§ **REQUIREMENT**
Your task is to reproduce the listing exactly, without its images.

□ □ □ □ □ □ □

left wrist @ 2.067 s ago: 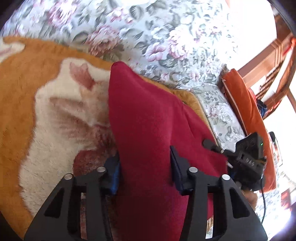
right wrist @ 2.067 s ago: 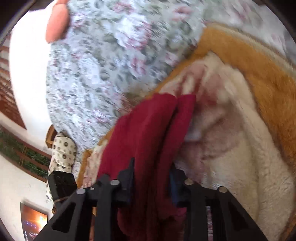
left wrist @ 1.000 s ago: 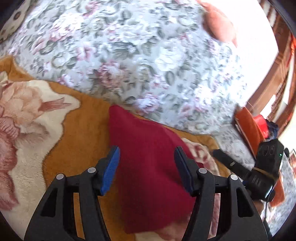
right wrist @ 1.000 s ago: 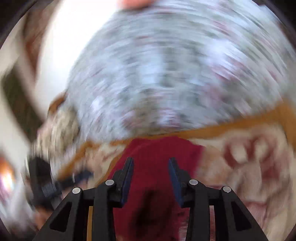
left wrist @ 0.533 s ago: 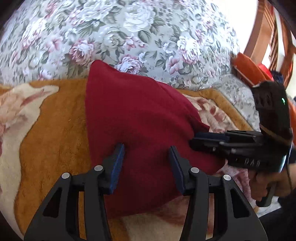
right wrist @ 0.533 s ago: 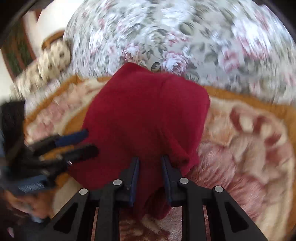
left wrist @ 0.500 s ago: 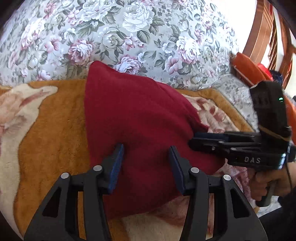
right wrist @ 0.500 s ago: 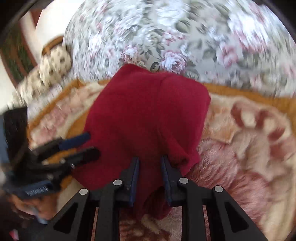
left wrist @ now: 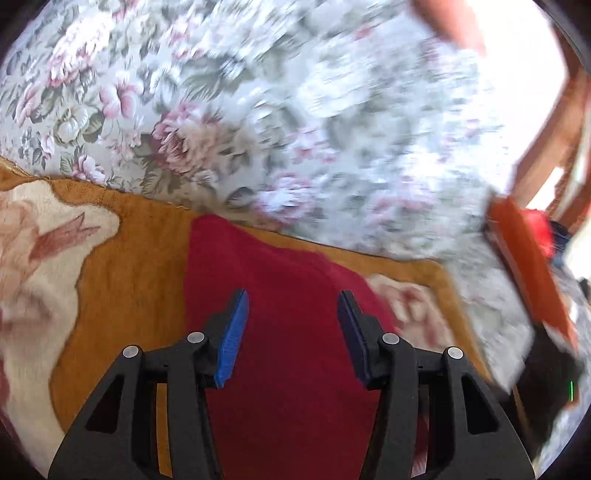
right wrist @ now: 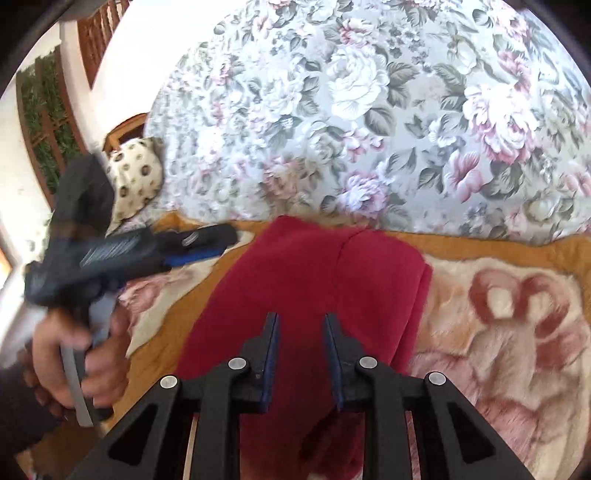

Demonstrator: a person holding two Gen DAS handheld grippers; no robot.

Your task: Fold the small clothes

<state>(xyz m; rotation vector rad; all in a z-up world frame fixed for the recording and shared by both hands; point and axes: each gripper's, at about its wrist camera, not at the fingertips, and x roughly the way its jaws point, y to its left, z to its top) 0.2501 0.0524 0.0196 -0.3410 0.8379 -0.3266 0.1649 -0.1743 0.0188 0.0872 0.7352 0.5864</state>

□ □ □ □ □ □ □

§ **REPLY TO THE TASK**
left wrist @ 2.067 s ago: 
right wrist @ 2.067 s ago: 
left wrist @ 1.000 s ago: 
right wrist @ 1.000 s ago: 
left wrist @ 0.533 s ago: 
right wrist @ 0.533 s ago: 
left wrist @ 0.500 s ago: 
right wrist @ 0.500 s ago: 
left wrist @ now: 
right wrist @ now: 

Demonstrator: a person holding two Gen DAS handheld grippers; no robot.

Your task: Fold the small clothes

<state>(xyz m; rotation vector rad; all in a z-up world frame fixed for the recording and shared by both hands; point and axes: each gripper's, at about its wrist camera, not at the fingertips, and x roughly the way its jaws point, y to its left, z to its top) 0.2501 0.0524 0.0196 -0.3410 0.8379 -0.3266 0.1649 -0.1743 0.0188 0.0872 0.7352 0.5864</state>

The output as shown is complete.